■ What you need to do
Copy exactly the stretch of data below from the line with "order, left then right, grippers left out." through the line with "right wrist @", including both of those lines.

■ Collected data entries
——————
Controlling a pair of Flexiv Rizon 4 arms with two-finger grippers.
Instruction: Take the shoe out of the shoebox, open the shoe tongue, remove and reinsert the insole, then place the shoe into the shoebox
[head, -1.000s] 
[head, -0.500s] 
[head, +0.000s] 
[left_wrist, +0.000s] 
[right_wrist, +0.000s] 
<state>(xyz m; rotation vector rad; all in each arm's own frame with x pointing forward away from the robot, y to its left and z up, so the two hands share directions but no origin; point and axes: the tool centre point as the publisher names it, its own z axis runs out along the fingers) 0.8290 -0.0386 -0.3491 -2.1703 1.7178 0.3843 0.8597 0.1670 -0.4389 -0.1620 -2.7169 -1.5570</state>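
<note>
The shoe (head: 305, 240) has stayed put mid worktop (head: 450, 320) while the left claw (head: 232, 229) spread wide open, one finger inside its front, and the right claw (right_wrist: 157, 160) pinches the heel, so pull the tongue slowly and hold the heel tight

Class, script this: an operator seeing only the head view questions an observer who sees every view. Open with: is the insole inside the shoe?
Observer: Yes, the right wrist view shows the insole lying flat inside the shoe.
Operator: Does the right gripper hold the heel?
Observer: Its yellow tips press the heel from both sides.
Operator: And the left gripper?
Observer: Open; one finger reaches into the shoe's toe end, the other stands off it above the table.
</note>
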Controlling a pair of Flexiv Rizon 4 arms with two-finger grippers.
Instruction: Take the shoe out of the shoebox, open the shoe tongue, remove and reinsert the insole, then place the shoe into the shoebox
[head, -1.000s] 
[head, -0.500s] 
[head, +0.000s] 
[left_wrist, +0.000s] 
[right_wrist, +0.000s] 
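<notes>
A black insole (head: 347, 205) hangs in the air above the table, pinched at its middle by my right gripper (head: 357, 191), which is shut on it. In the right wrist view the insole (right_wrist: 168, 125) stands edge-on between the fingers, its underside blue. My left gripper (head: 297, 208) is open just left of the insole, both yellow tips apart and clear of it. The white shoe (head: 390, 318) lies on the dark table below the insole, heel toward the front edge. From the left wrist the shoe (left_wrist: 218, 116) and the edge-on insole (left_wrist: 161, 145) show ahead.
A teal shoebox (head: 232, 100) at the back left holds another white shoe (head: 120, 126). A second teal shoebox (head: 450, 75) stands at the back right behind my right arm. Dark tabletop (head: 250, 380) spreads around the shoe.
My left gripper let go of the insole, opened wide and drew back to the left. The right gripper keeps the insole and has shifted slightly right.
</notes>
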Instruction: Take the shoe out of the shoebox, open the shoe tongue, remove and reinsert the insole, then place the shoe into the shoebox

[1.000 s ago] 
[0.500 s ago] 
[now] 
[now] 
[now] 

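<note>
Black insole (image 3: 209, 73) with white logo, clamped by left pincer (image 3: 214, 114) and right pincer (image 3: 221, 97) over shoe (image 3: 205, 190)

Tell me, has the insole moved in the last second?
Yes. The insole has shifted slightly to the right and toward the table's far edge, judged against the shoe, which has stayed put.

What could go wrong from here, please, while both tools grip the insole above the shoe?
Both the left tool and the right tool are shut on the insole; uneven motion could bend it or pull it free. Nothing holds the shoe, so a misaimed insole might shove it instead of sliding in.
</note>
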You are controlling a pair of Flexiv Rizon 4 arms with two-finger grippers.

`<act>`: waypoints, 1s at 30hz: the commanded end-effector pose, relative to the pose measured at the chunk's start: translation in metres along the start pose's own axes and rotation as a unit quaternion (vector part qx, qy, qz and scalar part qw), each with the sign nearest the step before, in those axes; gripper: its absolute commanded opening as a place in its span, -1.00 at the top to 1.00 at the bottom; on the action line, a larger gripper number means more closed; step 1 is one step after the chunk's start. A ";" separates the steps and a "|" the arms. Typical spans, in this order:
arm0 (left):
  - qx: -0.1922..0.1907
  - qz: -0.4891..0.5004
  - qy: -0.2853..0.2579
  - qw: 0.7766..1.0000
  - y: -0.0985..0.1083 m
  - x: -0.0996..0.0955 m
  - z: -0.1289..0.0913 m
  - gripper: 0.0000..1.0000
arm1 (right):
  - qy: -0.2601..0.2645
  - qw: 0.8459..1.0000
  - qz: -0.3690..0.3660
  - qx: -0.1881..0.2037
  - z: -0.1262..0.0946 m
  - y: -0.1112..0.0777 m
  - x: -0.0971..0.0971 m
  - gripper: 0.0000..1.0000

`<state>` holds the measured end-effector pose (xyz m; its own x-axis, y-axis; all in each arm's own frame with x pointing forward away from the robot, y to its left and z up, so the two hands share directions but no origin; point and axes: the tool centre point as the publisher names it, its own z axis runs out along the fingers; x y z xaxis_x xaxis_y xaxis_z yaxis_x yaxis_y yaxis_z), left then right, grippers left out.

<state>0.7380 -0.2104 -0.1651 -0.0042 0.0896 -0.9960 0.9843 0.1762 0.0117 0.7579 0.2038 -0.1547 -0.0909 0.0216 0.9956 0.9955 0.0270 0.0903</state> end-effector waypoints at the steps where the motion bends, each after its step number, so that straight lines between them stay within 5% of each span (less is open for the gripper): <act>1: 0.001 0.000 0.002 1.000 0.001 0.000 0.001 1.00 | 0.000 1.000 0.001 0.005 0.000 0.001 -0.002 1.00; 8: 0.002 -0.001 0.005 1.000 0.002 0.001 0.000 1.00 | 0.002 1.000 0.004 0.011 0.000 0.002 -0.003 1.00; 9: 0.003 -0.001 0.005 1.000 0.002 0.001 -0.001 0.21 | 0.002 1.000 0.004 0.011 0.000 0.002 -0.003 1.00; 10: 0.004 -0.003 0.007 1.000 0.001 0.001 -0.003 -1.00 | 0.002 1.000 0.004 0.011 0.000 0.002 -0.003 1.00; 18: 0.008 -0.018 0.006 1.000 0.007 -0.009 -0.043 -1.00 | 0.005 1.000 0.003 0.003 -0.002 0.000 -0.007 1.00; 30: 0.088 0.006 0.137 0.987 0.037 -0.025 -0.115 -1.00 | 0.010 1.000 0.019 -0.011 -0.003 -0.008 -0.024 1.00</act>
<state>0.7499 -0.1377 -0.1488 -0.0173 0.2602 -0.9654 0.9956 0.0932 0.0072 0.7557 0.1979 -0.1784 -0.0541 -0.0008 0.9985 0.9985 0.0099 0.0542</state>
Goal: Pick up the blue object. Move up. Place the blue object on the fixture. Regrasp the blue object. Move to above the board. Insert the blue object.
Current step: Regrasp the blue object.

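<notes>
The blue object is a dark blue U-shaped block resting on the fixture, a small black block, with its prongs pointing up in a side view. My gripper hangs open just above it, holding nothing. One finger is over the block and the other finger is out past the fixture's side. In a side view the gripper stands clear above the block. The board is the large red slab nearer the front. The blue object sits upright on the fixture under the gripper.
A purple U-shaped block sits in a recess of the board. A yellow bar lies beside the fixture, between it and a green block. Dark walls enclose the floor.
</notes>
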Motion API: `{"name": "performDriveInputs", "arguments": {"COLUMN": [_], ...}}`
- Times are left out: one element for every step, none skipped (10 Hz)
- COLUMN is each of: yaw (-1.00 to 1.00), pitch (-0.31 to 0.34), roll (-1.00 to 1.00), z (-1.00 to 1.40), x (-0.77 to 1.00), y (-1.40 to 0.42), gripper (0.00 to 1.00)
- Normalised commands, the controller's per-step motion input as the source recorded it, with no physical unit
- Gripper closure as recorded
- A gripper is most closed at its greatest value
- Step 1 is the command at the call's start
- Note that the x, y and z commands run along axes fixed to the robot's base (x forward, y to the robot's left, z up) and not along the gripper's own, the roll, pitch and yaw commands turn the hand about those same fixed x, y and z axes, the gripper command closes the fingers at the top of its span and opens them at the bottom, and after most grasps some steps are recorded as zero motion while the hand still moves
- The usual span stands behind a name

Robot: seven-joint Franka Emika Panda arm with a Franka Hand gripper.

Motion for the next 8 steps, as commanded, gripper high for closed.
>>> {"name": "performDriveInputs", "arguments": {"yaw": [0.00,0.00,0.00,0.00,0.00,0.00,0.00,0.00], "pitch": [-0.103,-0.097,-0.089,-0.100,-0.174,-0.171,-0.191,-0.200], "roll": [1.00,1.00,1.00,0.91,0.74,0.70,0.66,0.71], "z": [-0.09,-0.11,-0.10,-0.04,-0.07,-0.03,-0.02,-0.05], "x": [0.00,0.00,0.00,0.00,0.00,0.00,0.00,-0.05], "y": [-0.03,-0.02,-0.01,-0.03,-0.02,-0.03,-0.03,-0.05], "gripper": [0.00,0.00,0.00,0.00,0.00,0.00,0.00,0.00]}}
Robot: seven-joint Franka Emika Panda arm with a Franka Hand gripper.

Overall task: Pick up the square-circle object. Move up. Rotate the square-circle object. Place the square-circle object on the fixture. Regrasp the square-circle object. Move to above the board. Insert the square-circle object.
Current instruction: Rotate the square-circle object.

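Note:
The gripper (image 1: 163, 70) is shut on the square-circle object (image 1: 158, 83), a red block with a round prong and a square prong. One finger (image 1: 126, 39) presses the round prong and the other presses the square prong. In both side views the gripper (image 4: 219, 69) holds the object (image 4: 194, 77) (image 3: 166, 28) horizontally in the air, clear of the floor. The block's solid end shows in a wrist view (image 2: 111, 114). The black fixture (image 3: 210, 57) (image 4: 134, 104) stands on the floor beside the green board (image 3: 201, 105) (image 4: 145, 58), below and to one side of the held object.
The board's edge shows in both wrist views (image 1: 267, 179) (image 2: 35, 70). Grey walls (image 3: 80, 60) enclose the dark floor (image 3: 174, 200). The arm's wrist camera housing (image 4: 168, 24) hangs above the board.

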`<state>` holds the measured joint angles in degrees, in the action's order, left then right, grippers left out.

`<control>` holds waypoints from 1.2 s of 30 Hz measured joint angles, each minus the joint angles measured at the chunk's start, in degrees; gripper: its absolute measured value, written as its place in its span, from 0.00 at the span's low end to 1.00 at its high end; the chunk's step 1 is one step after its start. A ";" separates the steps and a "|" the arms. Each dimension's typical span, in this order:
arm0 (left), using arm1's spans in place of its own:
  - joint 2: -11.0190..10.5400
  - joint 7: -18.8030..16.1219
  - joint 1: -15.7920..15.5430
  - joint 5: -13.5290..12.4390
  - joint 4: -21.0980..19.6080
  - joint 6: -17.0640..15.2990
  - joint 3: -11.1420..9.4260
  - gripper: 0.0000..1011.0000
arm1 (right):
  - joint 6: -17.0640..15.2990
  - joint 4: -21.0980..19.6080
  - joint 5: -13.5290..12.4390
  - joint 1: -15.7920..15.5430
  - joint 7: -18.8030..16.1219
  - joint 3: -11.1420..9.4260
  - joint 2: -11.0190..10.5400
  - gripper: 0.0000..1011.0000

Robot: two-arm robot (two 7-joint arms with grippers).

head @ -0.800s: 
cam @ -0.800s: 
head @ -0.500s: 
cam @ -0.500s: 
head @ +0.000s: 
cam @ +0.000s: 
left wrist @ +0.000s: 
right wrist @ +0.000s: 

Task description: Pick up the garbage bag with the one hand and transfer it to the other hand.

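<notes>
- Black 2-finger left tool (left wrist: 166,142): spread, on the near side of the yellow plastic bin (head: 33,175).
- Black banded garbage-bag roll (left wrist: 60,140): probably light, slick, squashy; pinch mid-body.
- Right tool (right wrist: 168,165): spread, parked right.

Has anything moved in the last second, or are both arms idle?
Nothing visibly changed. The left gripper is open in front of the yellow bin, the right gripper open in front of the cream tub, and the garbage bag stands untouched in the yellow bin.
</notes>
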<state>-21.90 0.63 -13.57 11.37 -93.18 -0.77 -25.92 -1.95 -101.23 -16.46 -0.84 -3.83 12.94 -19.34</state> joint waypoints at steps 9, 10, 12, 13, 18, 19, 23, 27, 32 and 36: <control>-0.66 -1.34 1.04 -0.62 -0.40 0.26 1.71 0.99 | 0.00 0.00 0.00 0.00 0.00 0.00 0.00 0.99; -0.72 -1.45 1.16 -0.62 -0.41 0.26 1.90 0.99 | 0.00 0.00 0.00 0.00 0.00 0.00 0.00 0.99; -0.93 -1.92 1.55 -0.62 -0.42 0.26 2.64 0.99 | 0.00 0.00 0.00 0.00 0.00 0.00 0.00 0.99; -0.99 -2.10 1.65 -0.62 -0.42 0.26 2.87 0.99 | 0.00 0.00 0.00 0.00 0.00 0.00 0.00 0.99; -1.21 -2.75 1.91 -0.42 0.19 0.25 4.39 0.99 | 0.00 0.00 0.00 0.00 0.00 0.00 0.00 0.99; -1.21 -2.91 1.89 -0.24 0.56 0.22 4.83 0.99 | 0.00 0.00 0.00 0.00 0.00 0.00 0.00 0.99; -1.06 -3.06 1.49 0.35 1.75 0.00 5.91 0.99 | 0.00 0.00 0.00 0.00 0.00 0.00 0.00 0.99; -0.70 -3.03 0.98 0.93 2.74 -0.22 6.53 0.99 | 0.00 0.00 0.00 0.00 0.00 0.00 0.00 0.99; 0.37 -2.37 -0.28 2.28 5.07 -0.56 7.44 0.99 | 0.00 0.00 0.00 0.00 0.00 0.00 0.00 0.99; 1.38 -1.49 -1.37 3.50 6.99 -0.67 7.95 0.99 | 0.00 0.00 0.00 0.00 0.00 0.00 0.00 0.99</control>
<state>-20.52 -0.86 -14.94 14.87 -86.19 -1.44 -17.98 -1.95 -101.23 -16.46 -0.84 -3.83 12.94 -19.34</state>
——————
■ Output of the task
`<state>` holds the measured joint angles in degrees, in the action's order, left then right, grippers left out.

`<control>` holds waypoints from 1.2 s of 30 Hz measured joint angles, each minus the joint angles measured at the chunk's start, in degrees; gripper: its absolute measured value, written as its place in its span, from 0.00 at the span's low end to 1.00 at its high end; the chunk's step 1 is one step after its start. A ";" separates the steps and a "|" the arms. Each dimension's typical span, in this order:
arm0 (left), using arm1's spans in place of its own:
  - joint 2: -11.0190..10.5400
  - joint 7: -18.8030..16.1219
  - joint 1: -15.7920..15.5430
  - joint 5: -13.5290..12.4390
  - joint 4: -21.0980..19.6080
  - joint 6: -17.0640..15.2990
  - joint 3: -11.1420..9.4260
  - gripper: 0.0000..1011.0000
arm1 (right):
  - joint 6: -17.0640..15.2990
  - joint 4: -21.0980..19.6080
  - joint 5: -13.5290..12.4390
  - joint 1: -15.7920..15.5430
  - joint 7: -18.8030..16.1219
  - joint 3: -11.1420..9.4260
  - joint 2: -11.0190..10.5400
  - gripper: 0.0000..1011.0000

Robot: two-arm robot (two 7-joint arms with grippers).

head @ -0.800s: 
cam @ -0.800s: 
head @ -0.500s: 
cam @ -0.500s: 
head @ +0.000s: 
cam @ +0.000s: 
left wrist @ +0.000s: 
right wrist @ +0.000s: 

This concludes the output for the exercise.